Die Antragstellerin hat nach § 32 Absatz 3 Satz 1 JAVO im Hinblick auf ihre Wahlstation ein Wahlrecht. Für den Fall, dass der Antragsgegnerin für die Zuweisung ein Ermessensspielraum zusteht, wäre die Einschränkung durch den Widerrufsvorbehalt in jedem Fall ermessensfehlerhaft. So hatte es das Verwaltungsgericht gesehen und so sieht es auch das OVG Schleswig-Holstein.

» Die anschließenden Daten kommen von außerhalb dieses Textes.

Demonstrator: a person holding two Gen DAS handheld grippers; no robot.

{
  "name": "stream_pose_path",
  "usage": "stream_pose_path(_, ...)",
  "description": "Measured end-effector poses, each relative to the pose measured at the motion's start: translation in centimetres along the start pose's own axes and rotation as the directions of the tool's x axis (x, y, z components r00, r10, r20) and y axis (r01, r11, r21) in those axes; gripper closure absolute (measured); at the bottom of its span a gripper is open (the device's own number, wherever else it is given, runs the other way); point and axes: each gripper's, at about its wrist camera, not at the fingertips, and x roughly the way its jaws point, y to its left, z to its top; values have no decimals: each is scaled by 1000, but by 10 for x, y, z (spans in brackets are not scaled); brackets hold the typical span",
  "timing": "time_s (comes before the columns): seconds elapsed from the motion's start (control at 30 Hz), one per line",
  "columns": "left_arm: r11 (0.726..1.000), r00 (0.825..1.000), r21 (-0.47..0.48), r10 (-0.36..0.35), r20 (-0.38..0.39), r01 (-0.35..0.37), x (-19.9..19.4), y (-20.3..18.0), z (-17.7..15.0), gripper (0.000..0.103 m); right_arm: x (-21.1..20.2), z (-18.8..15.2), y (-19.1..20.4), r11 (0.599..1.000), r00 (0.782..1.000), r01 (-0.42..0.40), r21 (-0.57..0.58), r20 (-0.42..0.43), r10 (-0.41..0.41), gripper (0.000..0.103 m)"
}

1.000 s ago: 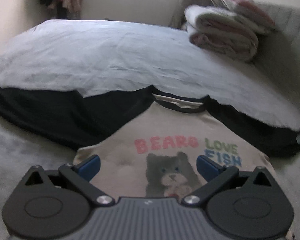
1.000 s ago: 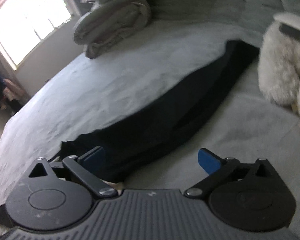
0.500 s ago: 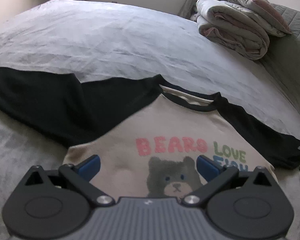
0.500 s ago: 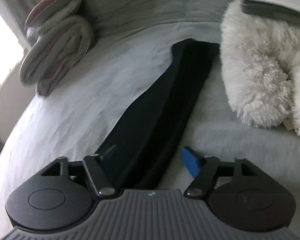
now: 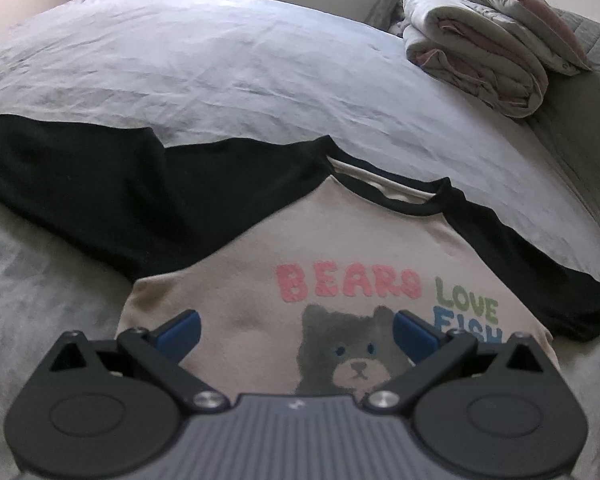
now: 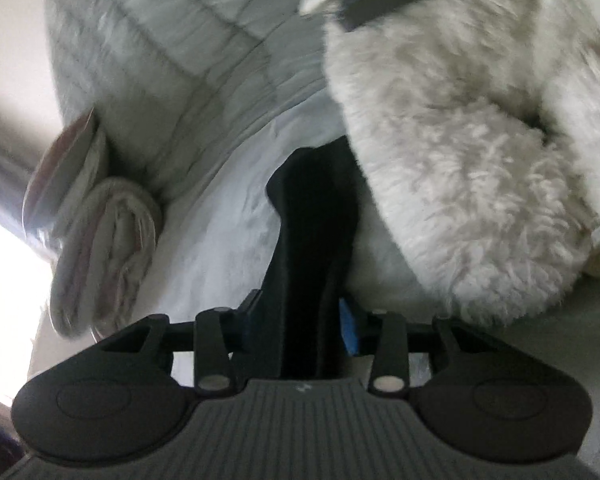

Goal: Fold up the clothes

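Barely started: shirt [image 5: 340,256] lies flat, unfolded on the bed [image 5: 219,64], both sleeves spread; right claw [image 6: 302,322] closing around the right black sleeve [image 6: 312,240], left claw [image 5: 295,332] released above the near chest.

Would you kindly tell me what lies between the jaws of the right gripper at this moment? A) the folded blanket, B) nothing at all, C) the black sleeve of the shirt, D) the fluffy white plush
C: in the right wrist view the black sleeve runs straight between the blue pads of the right gripper, whose jaws are closing on it.
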Motion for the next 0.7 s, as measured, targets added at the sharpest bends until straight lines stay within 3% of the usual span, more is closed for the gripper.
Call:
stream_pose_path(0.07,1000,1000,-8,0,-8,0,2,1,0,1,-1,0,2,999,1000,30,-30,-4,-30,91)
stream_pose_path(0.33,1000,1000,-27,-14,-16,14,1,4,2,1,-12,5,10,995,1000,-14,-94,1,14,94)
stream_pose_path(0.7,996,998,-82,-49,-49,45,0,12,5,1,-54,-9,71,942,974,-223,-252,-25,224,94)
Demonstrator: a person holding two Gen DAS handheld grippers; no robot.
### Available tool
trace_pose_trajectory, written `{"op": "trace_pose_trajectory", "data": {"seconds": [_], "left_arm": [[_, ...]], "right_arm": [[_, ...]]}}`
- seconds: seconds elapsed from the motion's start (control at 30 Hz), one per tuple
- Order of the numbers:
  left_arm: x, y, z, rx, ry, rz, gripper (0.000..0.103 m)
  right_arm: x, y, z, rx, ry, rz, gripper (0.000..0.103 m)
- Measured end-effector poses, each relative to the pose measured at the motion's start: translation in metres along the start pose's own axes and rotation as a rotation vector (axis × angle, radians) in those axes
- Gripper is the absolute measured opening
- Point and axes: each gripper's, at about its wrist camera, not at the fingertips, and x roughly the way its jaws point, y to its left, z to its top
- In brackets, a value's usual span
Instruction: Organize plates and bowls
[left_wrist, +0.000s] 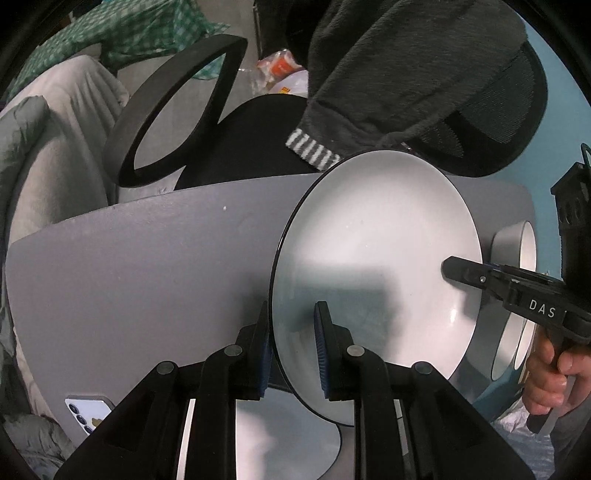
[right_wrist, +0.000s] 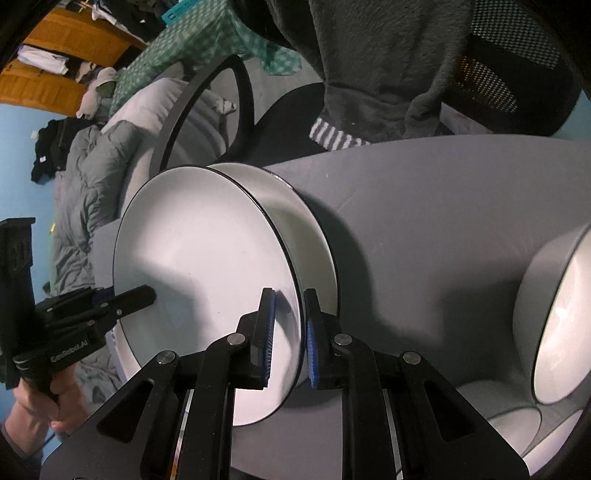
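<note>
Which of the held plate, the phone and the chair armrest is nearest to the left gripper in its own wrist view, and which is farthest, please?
From the left gripper:
1. Held plate, clamped at its rim between the fingers.
2. Phone, lower left on the grey table.
3. Chair armrest, beyond the table's far edge, upper left.

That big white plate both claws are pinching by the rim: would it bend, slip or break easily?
The plate looks rigid: held only at opposite edges by the left claw and right claw, it keeps its shape. Its glossy surface suggests it could slip from thin edge grips. Probably ceramic, so likely heavy and chippable if dropped on the table.
</note>
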Motion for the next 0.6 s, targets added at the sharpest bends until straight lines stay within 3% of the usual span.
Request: {"op": "trace_pose_trajectory", "data": {"seconds": [0.33, 0.6], "left_arm": [[0.011, 0.000, 0.007, -0.003, 0.022, -0.009, 0.020], [0.012, -0.005, 0.009, 0.036, 0.024, 0.025, 0.022]], "right_arm": [[0.001, -0.004, 0.010, 0.002, 0.013, -0.040, 0.017], [0.001, 0.000, 0.015, 0.011, 0.059, -0.056, 0.024]]}}
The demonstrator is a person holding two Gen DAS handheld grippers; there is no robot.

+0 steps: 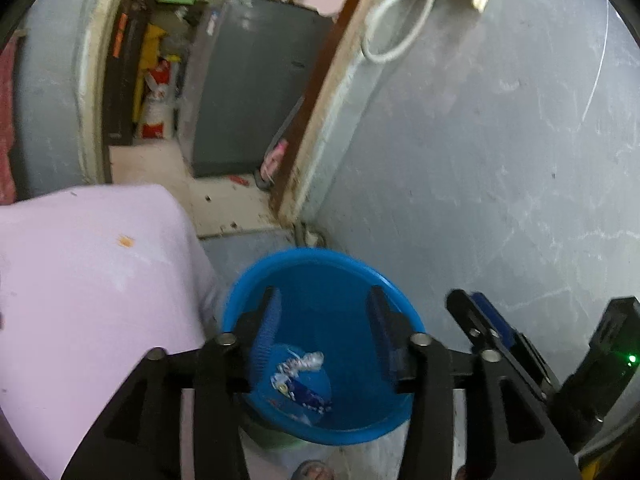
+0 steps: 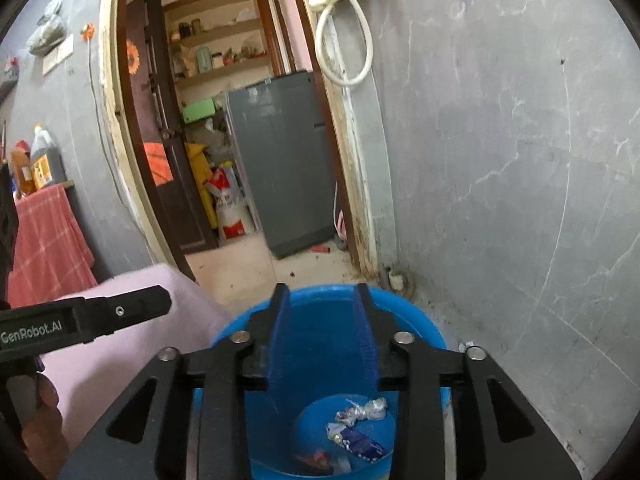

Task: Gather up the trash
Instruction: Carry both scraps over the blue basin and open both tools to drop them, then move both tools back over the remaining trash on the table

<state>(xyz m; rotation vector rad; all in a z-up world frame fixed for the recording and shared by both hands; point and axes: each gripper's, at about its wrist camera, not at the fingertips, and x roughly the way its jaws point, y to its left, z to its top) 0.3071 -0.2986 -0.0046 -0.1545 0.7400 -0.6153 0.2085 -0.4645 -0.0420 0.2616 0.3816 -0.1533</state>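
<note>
Left gripper [image 1: 324,312] and right gripper [image 2: 322,320] part-open, empty, above blue bin [image 1: 396,304]; wrappers [image 2: 360,428] at 6 o'clock inside.

Both views are fisheye pictures: straight lines bow outward, and black corners frame a round field. Light is soft, even and moderately dim, with no hard shadows. In the right wrist view the brightest area is the doorway [image 2: 240,128] at 11 o'clock; the grey wall [image 2: 500,160] at 3 o'clock darkens toward the rim. The left wrist view shows motion blur over the whole field, strongest on the pink cloth [image 1: 92,280] at 9 o'clock. A green indicator light [image 1: 632,359] glows at 4 o'clock. The blue bucket [image 2: 420,328] at 6 o'clock reads saturated, its rim slightly smeared.
</note>
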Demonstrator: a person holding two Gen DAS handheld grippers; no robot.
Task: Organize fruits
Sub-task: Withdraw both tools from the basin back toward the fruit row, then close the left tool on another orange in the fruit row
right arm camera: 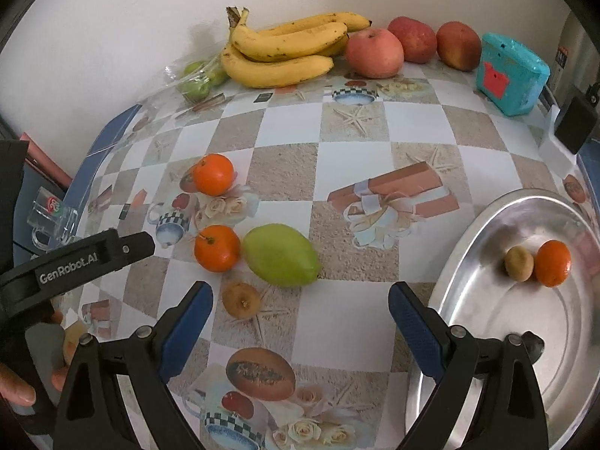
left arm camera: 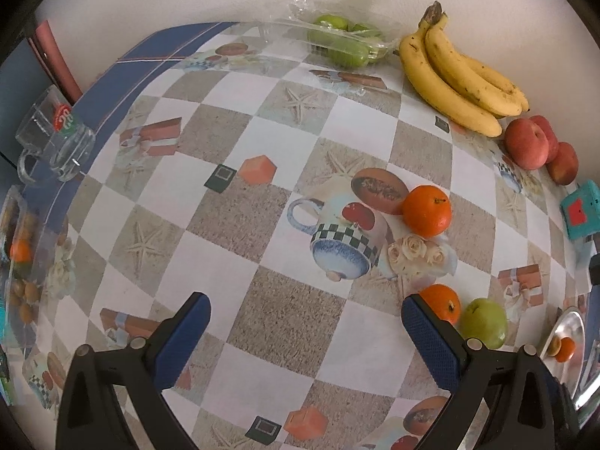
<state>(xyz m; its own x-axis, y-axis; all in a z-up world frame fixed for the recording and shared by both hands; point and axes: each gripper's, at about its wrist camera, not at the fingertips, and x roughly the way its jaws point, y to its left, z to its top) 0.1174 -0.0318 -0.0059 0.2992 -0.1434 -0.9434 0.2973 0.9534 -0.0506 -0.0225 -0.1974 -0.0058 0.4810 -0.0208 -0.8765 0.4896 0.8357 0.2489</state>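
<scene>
- Clear glass mug [left arm camera: 56, 138] sits at the far left edge of the table [right arm camera: 337, 311], seen from the left camera.
- Blue pads line the left gripper [left arm camera: 305, 322]. Its jaws are spread wide over the checkered cloth and hold nothing.
- Green fruits in a clear bag [left arm camera: 343, 43] lie by the wall, just beside the bananas [left arm camera: 457, 75].
- 3 red apples [left arm camera: 525, 142] sit in a row to the right of the bananas.
- 1 orange [left arm camera: 427, 210] rests alone in the middle of the table.
- A 2nd orange [right arm camera: 216, 248] touches a green mango [right arm camera: 281, 255].
- A brown kiwi [right arm camera: 241, 299] lies near them, just in front.
- The right gripper [right arm camera: 300, 318] is spread wide too, with nothing in it, above bare cloth near the kiwi.
- The silver tray [right arm camera: 468, 330] is on the right. It holds 1 kiwi [right arm camera: 518, 263] touching 1 orange [right arm camera: 552, 263].
- A teal box [right arm camera: 512, 75] stands at the back right, near the apples.
</scene>
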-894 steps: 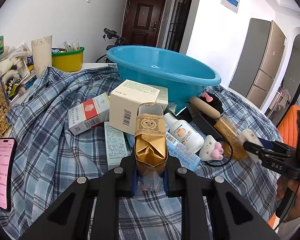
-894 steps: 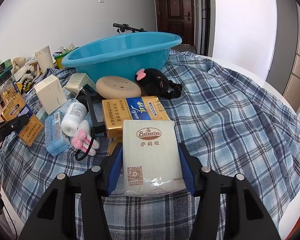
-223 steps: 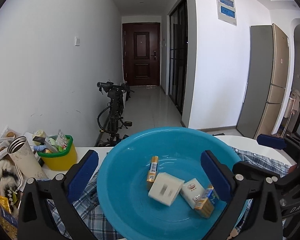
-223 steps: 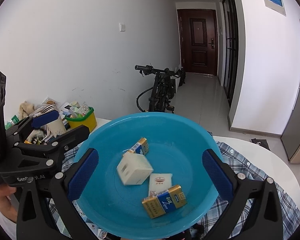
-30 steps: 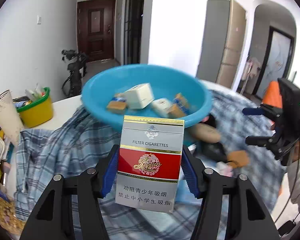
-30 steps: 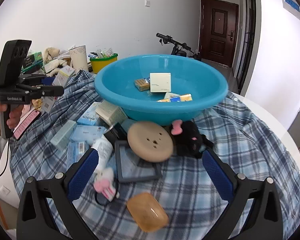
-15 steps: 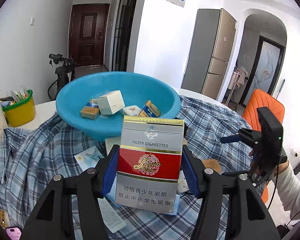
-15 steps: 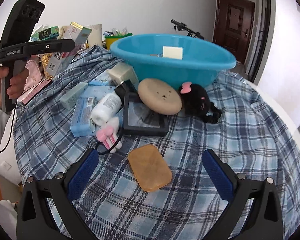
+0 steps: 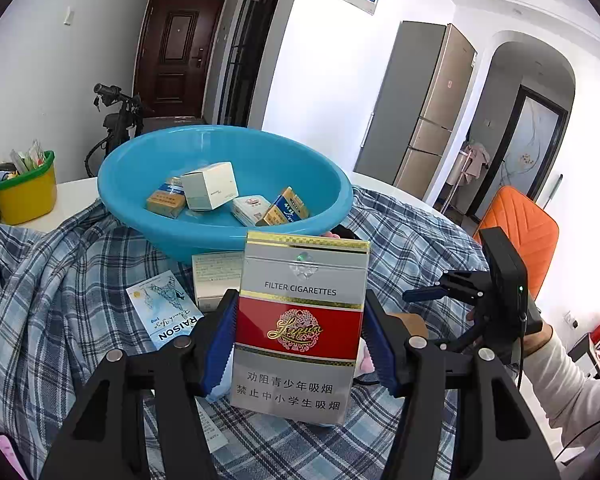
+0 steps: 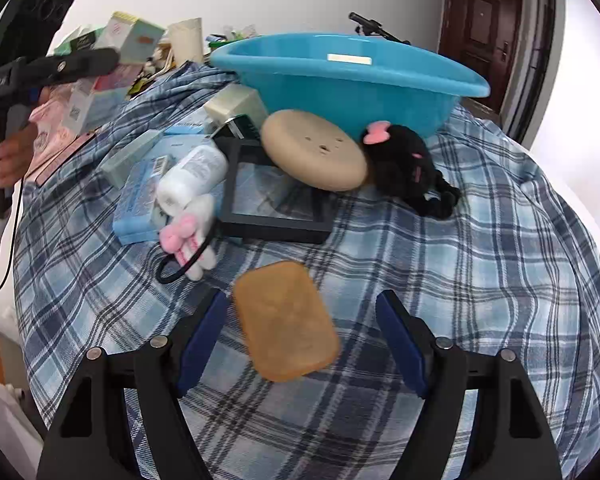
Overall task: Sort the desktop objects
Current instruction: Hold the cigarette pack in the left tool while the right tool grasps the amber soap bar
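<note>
A table draped in a blue plaid cloth (image 10: 480, 248) is seen crowded with objects. At its far side a blue basin (image 9: 228, 184) is set on the cloth, and four small boxes are seen lying inside it. In front of the basin, a black picture frame (image 10: 276, 196) is laid flat, with a round tan cushion (image 10: 314, 156) resting on its far edge and a black plush toy (image 10: 404, 164) touching the cushion on the right. A white bottle (image 10: 192, 176) and a pink-and-white plush charm (image 10: 188, 236) are found just left of the frame.

A cigarette pack (image 9: 300, 328) is held upright, pinched at its two sides by the blue pads of the left gripper (image 9: 300, 340), above the cloth and short of the basin. The right gripper (image 10: 300, 344) is held spread wide over the cloth; an amber soap bar (image 10: 286, 320) is seen between its fingers, nearer the left one, touched by neither.
</note>
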`<state>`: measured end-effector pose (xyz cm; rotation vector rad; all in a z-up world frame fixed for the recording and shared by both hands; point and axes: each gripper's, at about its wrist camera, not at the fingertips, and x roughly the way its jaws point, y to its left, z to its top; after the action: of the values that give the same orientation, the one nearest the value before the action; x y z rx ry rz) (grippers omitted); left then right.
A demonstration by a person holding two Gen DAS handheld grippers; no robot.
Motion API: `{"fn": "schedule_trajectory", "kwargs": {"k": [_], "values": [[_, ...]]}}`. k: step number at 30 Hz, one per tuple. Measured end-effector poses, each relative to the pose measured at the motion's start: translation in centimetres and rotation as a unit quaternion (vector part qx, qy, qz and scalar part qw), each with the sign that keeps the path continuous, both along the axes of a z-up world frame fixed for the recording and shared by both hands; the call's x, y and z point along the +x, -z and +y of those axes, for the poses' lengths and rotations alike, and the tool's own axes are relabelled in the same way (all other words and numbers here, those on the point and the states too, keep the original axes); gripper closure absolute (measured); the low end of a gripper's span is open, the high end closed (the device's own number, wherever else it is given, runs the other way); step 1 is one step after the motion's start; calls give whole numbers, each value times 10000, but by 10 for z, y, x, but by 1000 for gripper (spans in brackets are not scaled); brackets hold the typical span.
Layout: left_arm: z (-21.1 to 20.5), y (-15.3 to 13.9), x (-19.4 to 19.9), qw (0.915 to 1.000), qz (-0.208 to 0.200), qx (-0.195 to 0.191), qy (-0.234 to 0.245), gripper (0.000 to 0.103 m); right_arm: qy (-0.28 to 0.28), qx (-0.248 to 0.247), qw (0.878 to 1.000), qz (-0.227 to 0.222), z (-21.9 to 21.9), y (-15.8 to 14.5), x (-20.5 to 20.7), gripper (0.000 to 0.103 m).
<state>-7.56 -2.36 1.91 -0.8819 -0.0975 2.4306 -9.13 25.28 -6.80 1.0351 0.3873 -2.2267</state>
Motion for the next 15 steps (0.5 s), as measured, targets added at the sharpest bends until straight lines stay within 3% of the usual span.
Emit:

Es ist nach Auffassung des Gerichts denkbar, dass organisatorische Gründe die Zuweisungsentscheidung beeinflussen können. So kommen zum Beispiel finanzielle Aspekte oder Haftungsrisiken in Betracht, die mit der Referendarsausbildung eng verknüpft sind.

Reisewarnung genügt nicht

Aber das OVG stellt klar: Die isolierte Anknüpfung des Widerrufsvorbehalt an eine Reiswarnung gehört nicht dazu! Denn diese ist nicht mehr vom Zweck der Regelungen über die Juristenausbildung gedeckt, so das Gericht. Nach Auffassung des Gerichts kehrt die Anknüpfung des Widerrufsvorbehalts an die Reisewarnung das grundsätzlich geltende Regel-Ausnahme-Prinzip um. § 32 Absatz 3 Satz 2 JAVO sieht im Grundsatz nach Anzeige der Wahlstation eine (vorbehaltlose) Zuweisung zu dieser Wahlstation vor. Hierauf weist das OVG hin.

Auch die Gefahr einer Coronainfektion oder einer Quarantäneabsonderung in Namibia ändert daran nichts, so das Gericht. Die Antragsgegnerin hatte vorgetragen, dass dies für den weiteren Vorbereitungsdienst mit erheblichen Nachteilen verbunden wäre. So müsste die Antragstellerin etwa für längere Zeit im Vorbereitungsdienst verbleiben. Der Platz könnte dann nicht nachbesetzt werden.

Gefahr einer Erkrankung im Inland wie im Ausland

Das OVG weist darauf hin, dass die Gefahr einer Erkrankung sowohl im Inland, als auch im Ausland, gleichermaßen besteht. Zum Zeitpunkt der Entscheidung war zum Beispiel der Wohnort der Antragstellerin mit einem Inzidenzwert von 148 Risikogebiet. Bereits hieraus ergibt sich, dass das Ansteckungsrisiko in Hamburg ebenso groß oder sogar größer ist, als im Ausland, so das Gericht.

Die Einschränkung für die Wahlstation im Ausland ist auch in sich nicht schlüssig. Hierauf weist das OVG Schleswig-Holstein hin. Denn eine Einschränkung durch die Antragsgegnerin für Gebiete im Inland, die deutlich erhöhte Inzidenzwerte aufweisen, gibt es nicht. Hier könnte die Ansteckungsgefahr sogar größer sein als im Ausland.

Nach alledem war der Widerrufsvorbehalt für den Fall einer Reisewarnung rechtswidrig. Die Zuweisung in die Wahlstation in Namibia durfte nicht davon abhängig gemacht werden, ob für das Land eine Reisewarnung besteht. Zu Recht hatte das Verwaltungsgericht die einstweilige Anordnung erlassen, die Antragstellerin ohne Vorbehalte in die Wahlstation nach Namibia zu überweisen.

Die Beschwerde der Antragsgegnerin hatte keinen Erfolg.